Мы оба засмеялись. В этот момент вошел один из заведующих постановочной частью и сказал, что мне пора занять свое место за кулисами. Стоя за черным занавесом, слушая, как Дик Дурбин меня представляет, я думал о своей матери, отце и дедушке и о том, что бы они чувствовали, если бы находились в аудитории. Я подумал о том, как моя бабушка на Гавайях смотрит предвыборный съезд по телевизору, поскольку спина у нее совсем разболелась и она не может путешествовать. Я подумал обо всех добровольцах и сторонниках в Иллинойсе, которые так много ради меня работали.

«Господи, помоги мне правдиво рассказать их историю», — сказал я про себя. И вышел на сцену.

Было бы неправдой, скажи я, что положительная реакция на мою речь на предвыборном съезде в Бостоне — полученные мной письма, толпы на митингах, как только мы вернулись в Иллинойс, — не была мне лестна. Ведь в конечном счете я пришел в политику, чтобы иметь какое-то влияние на публичную дискуссию, думая: мне есть что сказать о том, в каком направлении нам как стране следует идти.

Но обрушившаяся после речи публичность укрепляет мое ощущение того, насколько мимолетна слава, насколько она зависима от тысячи разных случайностей, от того, что что-то происходит так, а не иначе. Я понимаю, что не стал умнее, чем был шесть лет назад, когда временно застрял в международном аэропорту Лос-Анджелеса. Мои взгляды на здравоохранение, образование или внешнюю политику не стали сложнее, чем были тогда, когда я в безвестности трудился социальным работником. Если я и сделался умнее, то это в основном благодаря тому, что прошел немного дальше по избранному для себя пути, по пути политики, и увидел, что он может вести и к добру, и к злу.

Я помню разговор почти двадцатилетней давности с одним другом, человеком старше меня, который занимался гражданскими правами в Чикаго в шестидесятые и преподавал исследование городских проблем в Северо-Западном университете. Я только что решил, проработав три года, поступить на юридический факультет; поскольку этот человек был одним из немногих знакомых мне преподавателей, я спросил у него, не даст ли он мне рекомендацию.

Он сказал, что будет рад написать мне рекомендацию, но вначале хотел узнать, зачем мне диплом юриста.
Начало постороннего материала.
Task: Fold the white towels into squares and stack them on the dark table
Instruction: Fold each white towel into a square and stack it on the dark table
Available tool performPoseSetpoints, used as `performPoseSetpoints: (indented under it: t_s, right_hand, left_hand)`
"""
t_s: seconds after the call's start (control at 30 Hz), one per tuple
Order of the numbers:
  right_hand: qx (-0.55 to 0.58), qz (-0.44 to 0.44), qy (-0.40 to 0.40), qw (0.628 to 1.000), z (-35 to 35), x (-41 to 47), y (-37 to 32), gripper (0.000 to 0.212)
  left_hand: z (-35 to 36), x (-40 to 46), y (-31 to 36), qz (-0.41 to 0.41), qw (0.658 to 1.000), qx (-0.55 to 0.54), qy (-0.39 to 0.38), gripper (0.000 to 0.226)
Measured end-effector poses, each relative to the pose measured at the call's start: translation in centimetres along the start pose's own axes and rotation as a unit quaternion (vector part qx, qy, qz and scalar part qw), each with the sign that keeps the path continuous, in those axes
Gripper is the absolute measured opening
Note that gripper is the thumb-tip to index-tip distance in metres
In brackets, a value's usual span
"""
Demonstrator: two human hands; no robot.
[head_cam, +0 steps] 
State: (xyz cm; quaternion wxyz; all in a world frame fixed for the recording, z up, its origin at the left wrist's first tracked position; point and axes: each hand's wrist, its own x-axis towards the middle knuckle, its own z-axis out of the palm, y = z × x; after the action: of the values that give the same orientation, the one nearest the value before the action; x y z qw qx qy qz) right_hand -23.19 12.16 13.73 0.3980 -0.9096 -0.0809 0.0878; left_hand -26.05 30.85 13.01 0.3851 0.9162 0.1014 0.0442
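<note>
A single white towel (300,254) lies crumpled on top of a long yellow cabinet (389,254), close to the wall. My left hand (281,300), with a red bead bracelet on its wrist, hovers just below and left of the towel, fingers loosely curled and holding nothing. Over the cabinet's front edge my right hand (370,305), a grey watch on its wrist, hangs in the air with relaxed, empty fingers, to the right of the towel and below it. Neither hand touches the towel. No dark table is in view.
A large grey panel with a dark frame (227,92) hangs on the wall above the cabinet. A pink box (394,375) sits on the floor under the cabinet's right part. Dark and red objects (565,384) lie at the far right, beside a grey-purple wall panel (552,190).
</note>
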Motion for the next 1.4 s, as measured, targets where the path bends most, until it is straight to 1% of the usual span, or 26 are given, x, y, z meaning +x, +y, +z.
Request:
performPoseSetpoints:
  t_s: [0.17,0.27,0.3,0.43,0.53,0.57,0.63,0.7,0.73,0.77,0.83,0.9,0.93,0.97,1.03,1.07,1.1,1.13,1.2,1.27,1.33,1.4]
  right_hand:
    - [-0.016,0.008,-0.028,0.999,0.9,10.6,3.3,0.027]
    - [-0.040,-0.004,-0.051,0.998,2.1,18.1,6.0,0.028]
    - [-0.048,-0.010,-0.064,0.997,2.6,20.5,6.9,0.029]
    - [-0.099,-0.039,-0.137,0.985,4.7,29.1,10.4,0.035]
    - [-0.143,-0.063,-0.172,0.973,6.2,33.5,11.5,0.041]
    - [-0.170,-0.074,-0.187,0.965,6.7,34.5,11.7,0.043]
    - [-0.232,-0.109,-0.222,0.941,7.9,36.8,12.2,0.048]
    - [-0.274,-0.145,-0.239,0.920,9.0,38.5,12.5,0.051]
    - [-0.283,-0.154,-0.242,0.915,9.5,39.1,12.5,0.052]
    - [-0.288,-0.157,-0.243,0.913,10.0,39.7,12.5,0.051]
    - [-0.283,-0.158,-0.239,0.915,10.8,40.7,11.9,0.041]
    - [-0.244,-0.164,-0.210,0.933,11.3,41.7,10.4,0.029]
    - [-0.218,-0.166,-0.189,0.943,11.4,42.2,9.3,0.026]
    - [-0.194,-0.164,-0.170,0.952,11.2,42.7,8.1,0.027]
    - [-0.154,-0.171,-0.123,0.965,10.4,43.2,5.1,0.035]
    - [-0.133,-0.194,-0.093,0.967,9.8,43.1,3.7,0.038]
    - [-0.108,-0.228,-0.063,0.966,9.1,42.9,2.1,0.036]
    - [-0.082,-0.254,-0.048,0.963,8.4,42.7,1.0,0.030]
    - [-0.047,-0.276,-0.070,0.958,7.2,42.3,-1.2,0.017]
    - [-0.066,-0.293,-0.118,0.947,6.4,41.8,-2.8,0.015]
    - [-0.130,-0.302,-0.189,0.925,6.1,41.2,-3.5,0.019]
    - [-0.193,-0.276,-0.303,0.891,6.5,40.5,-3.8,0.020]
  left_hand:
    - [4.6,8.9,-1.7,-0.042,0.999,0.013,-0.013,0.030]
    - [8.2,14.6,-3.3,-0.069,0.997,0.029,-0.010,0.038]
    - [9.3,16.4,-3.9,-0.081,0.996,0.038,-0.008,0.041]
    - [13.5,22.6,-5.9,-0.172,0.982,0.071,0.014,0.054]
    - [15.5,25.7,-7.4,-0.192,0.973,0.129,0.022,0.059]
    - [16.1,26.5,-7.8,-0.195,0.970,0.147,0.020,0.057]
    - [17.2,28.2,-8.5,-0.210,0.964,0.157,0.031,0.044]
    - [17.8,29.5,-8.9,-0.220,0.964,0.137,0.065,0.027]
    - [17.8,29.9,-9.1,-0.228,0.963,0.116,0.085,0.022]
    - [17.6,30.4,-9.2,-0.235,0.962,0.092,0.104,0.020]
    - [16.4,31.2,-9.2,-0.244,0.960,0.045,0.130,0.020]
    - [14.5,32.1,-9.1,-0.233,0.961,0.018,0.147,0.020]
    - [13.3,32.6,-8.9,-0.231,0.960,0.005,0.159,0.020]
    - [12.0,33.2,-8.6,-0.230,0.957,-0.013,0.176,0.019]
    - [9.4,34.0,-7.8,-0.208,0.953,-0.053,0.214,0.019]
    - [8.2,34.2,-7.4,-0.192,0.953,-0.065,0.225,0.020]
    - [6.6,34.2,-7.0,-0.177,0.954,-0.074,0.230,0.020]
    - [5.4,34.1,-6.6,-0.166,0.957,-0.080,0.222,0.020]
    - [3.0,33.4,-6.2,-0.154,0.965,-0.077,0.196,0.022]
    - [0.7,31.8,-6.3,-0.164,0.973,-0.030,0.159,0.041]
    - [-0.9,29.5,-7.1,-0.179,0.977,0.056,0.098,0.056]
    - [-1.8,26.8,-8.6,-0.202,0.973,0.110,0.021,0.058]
Я упомянул, что меня интересует занятие гражданскими правами и что мне хочется однажды попытаться выставить свою кандидатуру на государственную должность. Он кивнул и поинтересовался, подумал ли я о том, что может означать выбор такого пути, на что я готов пойти, чтобы делать правовое обозрение, или стать партнером, или быть избранным на ту первую должность и затем продвигаться наверх. Как правило, и юриспруденция, и политика требуют компромисса, сказал он, не только по отдельным вопросам, но и в фундаментальных вещах — твоих ценностях и идеалах. Объяснял он это не затем,

чтобы отговорить меня, как он сказал. Просто это факт. Как раз из-за его нежелания идти на компромисс он, хотя в молодости ему много раз это предлагали, всегда отказывался идти в политику.
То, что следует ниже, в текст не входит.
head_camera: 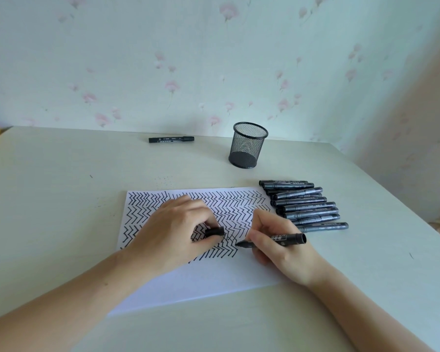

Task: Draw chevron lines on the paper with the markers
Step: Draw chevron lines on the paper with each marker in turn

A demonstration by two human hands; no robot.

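The paper [203,278] lies on the table [61,199], both hands resting on it — the left hand [173,229] left of the right hand [277,247]. A row of markers [308,207] lies just right of the paper's far corner. Behind stands a mesh cup [248,146], with a single marker [171,139] to its left.

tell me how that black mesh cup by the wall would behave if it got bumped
The mesh pen cup looks empty and is open wire mesh, so probably light and easy to slide or knock over. It is round and tapered, so once tipped it would likely roll in a curve.
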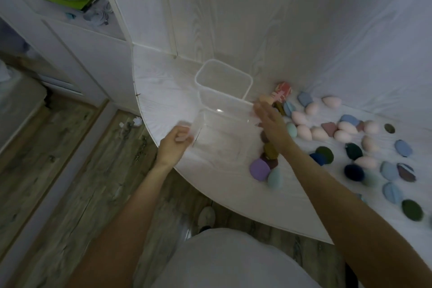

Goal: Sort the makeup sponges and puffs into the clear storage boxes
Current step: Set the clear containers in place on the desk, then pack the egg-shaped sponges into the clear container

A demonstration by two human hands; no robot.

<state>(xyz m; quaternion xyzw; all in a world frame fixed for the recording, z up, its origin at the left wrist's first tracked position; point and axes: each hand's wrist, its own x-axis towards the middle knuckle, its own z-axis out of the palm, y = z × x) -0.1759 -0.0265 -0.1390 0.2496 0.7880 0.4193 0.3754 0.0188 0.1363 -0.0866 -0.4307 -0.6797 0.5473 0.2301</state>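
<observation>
the sorting looks barely begun, as far as this view shows. two clear storage boxes sit at the left part of the white table (163, 91): the far clear box (224, 79) stands upright near the wall with nothing visible inside, and the near clear box (224, 131) is between the person's hands and also looks empty. the left hand (175, 144) has its fingers curled round the left edge of the near box, gripping its rim, though motion blur softens the fingertips. the right hand (268, 121) lies flat against the right side of that box, fingers straight and held together, touching the wall rather than grasping it. my guess is that the box is being set in place or steadied before any filling starts. everything to be sorted lies loose on the table to the right: a scatter of pale pink egg-shaped sponges (304, 132), grey-blue puffs (390, 190), dark green and navy round puffs (325, 153), a purple puff (259, 169) with a light teal sponge (275, 176) just beside it near the table's front edge, and a red patterned item (282, 90) close to the far box. none of these is inside either box, so the whole sort by kind appears to remain.
</observation>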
— Это не значит, что компромисс сам по себе плох, — сказал он мне. — Просто мне он не приносил удовлетворения. А с годами я обнаружил, что делать надо то, что приносит удовлетворение. Вообще-то, полагаю, одно из преимуществ преклонного возраста — это то, что начинаешь понимать наконец, что для тебя важно. В двадцать шесть понять это трудно. И проблема в том, что на этот вопрос за тебя никто не ответит. Только сам можешь узнать.